Síndico confessa assassinato de corretora e leva polícia ao corpo em Goiás

Cleber Rosa de Oliveira admitiu ter matado Daiane Alves de Souza no subsolo do condomínio após discussão; corpo foi encontrado em mata em Ipameri após 42 dias de desaparecimento, e filho do suspeito também foi preso por suspeita de ocultação de provas
Por: Brado Jornal 29.jan.2026 às 07h01
Síndico confessa assassinato de corretora e leva polícia ao corpo em Goiás
Reprodução
O síndico Cleber Rosa de Oliveira, de 49 anos, confessou ter assassinado a corretora de imóveis Daiane Alves de Souza, de 43 anos, e indicou à polícia o local onde abandonou o corpo, em uma área de mata às margens da GO-213, no município de Ipameri, a cerca de 15 km de Caldas Novas, no sul de Goiás.

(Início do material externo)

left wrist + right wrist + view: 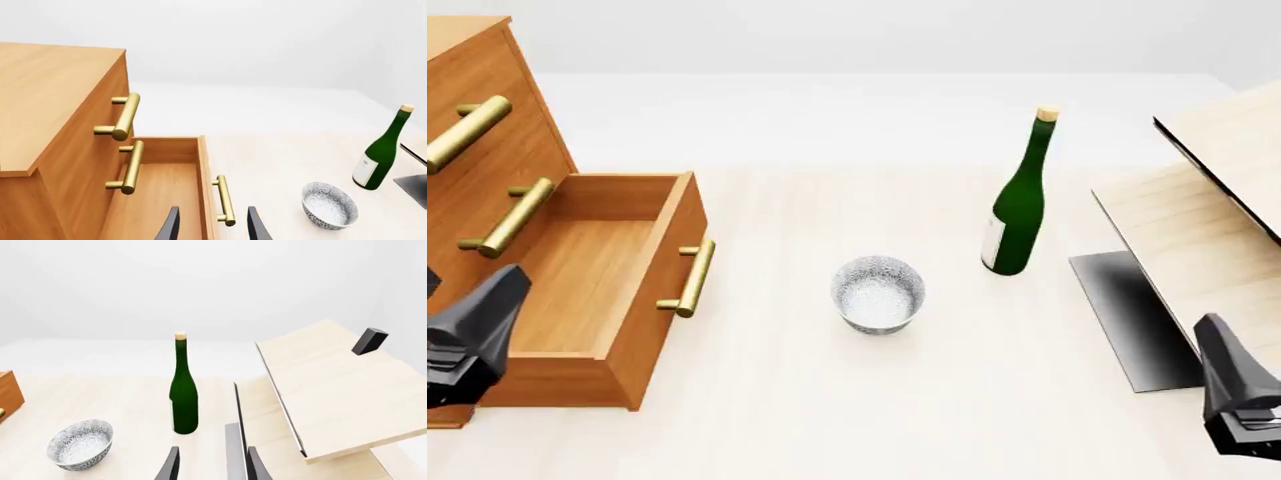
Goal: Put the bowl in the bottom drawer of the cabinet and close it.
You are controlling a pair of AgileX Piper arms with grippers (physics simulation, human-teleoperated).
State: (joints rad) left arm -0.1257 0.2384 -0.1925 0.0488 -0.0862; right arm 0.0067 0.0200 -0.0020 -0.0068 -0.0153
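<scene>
Bowl [878, 292]: upright on the bench [827, 400], apart from everything, near mid-bench between the cabinet and the green bottle [1018, 200]; nothing grips it.
Bottom drawer [601, 290]: pulled well out of the cabinet [481, 150], nothing inside it, so the bowl can go in from above; its brass handle [691, 279] faces the bowl.
Upper drawers: both shut, handles one above the other over the open box.
Left pincer [212, 225]: fingers parted, holding nothing; in its wrist view it sits just by the drawer's front and handle, probably a place from which it could push the drawer shut afterwards.
Right pincer [212, 465]: fingers parted, holding nothing; low at the near right, with bowl and bottle both ahead of it.
Pale wooden structure [1214, 220]: tilted panels at the right, well away from the bowl.
Step in hand: my guess is the bowl must be grasped first; neither arm is near it yet.
Risk: the tall bottle stands near the bowl and could be knocked over.
</scene>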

Daiane desapareceu em 17 de dezembro de 2025, após ser vista pela última vez descendo ao subsolo do condomínio Amethist Tower, onde morava e trabalhava cuidando de apartamentos de aluguel por temporada da família. Ela havia ido ao local para verificar interrupções intencionais de energia elétrica em seu apartamento, prática que a família atribuiu a ações deliberadas do síndico.

O crime ocorreu no subsolo do prédio, após uma discussão acalorada entre Cleber e a vítima. Segundo a Polícia Civil de Goiás, o síndico usou as escadas internas para evitar ser captado pelas câmeras de segurança e colocou o corpo na carroceria de sua picape antes de sair do condomínio por volta das 20h, conforme imagens registradas. Ele afirmou ter agido sozinho.

Cleber foi preso na madrugada de 28 de janeiro de 2026, junto com seu filho Maicon Douglas de Oliveira, suspeito de auxiliar na ocultação de provas, incluindo manipulação ou tentativa de apagar imagens do circuito interno. O porteiro do prédio foi levado coercitivamente para depor, mas não é considerado suspeito.

O corpo de Daiane, em avançado estado de decomposição, foi localizado na tarde de 28 de janeiro de 2026 após a confissão e foi removido com auxílio do Corpo de Bombeiros. O cadáver foi transferido para o Instituto Médico Legal (IML) de Goiânia, onde a necropsia está em andamento; o laudo da causa da morte deve sair em cerca de 10 dias.

O caso tem histórico de conflitos: entre fevereiro e novembro de 2025, Cleber foi denunciado pelo Ministério Público de Goiás por perseguição, com condutas que incluíam monitoramento constante, interrupções de energia, ameaças à integridade física e psicológica, perturbação de atividades profissionais e agressões que afetavam a liberdade e privacidade de Daiane. Os desentendimentos iniciaram em novembro de 2024, quando ela alugou um apartamento da mãe para duas famílias de turistas (nove pessoas no total), excedendo as regras condominiais.

A investigação continua para esclarecer detalhes adicionais, incluindo a motivação exata e o possível envolvimento de terceiros. O apartamento do síndico foi depredado e pichado após as prisões.